#### WORK TO COMPLETE:
Working from the listing below, set down every line exactly.

#### THE DATA:
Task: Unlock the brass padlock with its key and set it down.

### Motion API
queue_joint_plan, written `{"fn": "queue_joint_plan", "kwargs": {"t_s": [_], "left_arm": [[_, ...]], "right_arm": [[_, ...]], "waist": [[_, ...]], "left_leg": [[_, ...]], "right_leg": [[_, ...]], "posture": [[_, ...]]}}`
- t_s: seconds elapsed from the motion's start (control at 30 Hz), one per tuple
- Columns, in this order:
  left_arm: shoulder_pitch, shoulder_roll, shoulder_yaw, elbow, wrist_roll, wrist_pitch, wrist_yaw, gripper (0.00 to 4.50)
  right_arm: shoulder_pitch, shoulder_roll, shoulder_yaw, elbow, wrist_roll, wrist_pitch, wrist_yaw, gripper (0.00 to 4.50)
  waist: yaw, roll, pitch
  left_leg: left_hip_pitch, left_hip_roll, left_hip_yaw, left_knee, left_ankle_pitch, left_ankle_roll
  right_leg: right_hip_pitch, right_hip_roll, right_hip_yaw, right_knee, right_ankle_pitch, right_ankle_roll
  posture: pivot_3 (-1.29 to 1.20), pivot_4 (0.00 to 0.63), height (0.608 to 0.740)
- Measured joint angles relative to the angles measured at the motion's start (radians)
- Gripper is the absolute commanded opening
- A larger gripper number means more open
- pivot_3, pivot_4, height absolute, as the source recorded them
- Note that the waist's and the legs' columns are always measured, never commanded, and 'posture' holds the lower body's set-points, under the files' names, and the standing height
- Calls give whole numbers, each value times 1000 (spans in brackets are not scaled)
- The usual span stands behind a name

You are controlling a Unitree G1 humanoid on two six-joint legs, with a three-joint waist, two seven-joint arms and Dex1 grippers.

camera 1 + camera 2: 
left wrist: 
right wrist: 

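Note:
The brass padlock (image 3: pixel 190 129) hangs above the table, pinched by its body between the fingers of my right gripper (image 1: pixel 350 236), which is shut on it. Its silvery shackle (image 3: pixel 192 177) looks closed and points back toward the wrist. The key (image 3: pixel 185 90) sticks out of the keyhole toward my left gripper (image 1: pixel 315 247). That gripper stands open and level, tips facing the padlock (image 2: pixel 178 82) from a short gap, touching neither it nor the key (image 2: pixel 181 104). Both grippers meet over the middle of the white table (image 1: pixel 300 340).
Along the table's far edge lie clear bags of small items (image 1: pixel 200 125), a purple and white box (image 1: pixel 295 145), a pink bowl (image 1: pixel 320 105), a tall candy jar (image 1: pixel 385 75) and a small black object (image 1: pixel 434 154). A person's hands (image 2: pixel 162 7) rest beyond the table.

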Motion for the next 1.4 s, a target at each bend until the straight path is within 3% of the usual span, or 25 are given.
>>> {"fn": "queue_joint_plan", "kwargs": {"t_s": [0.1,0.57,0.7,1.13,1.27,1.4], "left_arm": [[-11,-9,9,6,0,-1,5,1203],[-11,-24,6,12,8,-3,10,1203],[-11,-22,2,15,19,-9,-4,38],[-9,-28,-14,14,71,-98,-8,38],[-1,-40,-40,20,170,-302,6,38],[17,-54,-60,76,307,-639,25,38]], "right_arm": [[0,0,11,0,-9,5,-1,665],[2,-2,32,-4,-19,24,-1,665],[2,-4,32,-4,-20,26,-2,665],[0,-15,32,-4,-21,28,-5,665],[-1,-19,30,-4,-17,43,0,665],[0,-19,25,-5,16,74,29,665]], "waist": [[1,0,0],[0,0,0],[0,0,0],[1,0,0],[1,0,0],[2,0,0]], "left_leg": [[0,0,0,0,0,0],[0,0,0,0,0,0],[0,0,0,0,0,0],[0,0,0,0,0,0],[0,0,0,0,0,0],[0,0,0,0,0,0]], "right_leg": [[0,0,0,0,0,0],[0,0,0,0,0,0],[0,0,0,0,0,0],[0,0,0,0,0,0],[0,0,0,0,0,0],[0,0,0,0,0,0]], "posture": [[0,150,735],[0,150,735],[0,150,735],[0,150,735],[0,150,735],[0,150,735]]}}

#### ANSWER AREA:
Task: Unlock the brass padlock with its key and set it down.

### Motion API
queue_joint_plan, written `{"fn": "queue_joint_plan", "kwargs": {"t_s": [_], "left_arm": [[_, ...]], "right_arm": [[_, ...]], "waist": [[_, ...]], "left_leg": [[_, ...]], "right_leg": [[_, ...]], "posture": [[_, ...]]}}`
- t_s: seconds elapsed from the motion's start (control at 30 Hz), one per tuple
- Columns, in this order:
  left_arm: shoulder_pitch, shoulder_roll, shoulder_yaw, elbow, wrist_roll, wrist_pitch, wrist_yaw, gripper (0.00 to 4.50)
  right_arm: shoulder_pitch, shoulder_roll, shoulder_yaw, elbow, wrist_roll, wrist_pitch, wrist_yaw, gripper (0.00 to 4.50)
  waist: yaw, roll, pitch
  left_leg: left_hip_pitch, left_hip_roll, left_hip_yaw, left_knee, left_ankle_pitch, left_ankle_roll
  right_leg: right_hip_pitch, right_hip_roll, right_hip_yaw, right_knee, right_ankle_pitch, right_ankle_roll
  posture: pivot_3 (-1.29 to 1.20), pivot_4 (0.00 to 0.63), height (0.608 to 0.740)
- Measured joint angles relative to the angles measured at the motion's start (radians)
- Gripper is the absolute commanded opening
- A larger gripper number means more open
- pivot_3, pivot_4, height absolute, as the source recorded them
- Note that the waist's and the legs' columns are always measured, never commanded, and 'posture' holds the lower body's set-points, under the files' names, and the standing height
- Calls give whole numbers, each value times 1000 (spans in brackets are not scaled)
- The usual span stands behind a name

You are controlling a Unitree G1 humanoid on two six-joint legs, with a three-joint waist, two seven-joint arms and Dex1 grippers.

camera 1 + camera 2: 
left wrist: 
right wrist: 

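Note:
The brass padlock (image 3: pixel 190 129) hangs above the table, pinched by its body between the fingers of my right gripper (image 1: pixel 350 236), which is shut on it. Its silvery shackle (image 3: pixel 192 177) looks closed and points back toward the wrist. The key (image 3: pixel 185 90) sticks out of the keyhole toward my left gripper (image 1: pixel 315 247). That gripper stands open and level, tips facing the padlock (image 2: pixel 178 82) from a short gap, touching neither it nor the key (image 2: pixel 181 104). Both grippers meet over the middle of the white table (image 1: pixel 300 340).
Along the table's far edge lie clear bags of small items (image 1: pixel 200 125), a purple and white box (image 1: pixel 295 145), a pink bowl (image 1: pixel 320 105), a tall candy jar (image 1: pixel 385 75) and a small black object (image 1: pixel 434 154). A person's hands (image 2: pixel 162 7) rest beyond the table.
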
Motion for the next 1.4 s, a target at each bend until the straight path is within 3% of the usual span, or 25 are given.
>>> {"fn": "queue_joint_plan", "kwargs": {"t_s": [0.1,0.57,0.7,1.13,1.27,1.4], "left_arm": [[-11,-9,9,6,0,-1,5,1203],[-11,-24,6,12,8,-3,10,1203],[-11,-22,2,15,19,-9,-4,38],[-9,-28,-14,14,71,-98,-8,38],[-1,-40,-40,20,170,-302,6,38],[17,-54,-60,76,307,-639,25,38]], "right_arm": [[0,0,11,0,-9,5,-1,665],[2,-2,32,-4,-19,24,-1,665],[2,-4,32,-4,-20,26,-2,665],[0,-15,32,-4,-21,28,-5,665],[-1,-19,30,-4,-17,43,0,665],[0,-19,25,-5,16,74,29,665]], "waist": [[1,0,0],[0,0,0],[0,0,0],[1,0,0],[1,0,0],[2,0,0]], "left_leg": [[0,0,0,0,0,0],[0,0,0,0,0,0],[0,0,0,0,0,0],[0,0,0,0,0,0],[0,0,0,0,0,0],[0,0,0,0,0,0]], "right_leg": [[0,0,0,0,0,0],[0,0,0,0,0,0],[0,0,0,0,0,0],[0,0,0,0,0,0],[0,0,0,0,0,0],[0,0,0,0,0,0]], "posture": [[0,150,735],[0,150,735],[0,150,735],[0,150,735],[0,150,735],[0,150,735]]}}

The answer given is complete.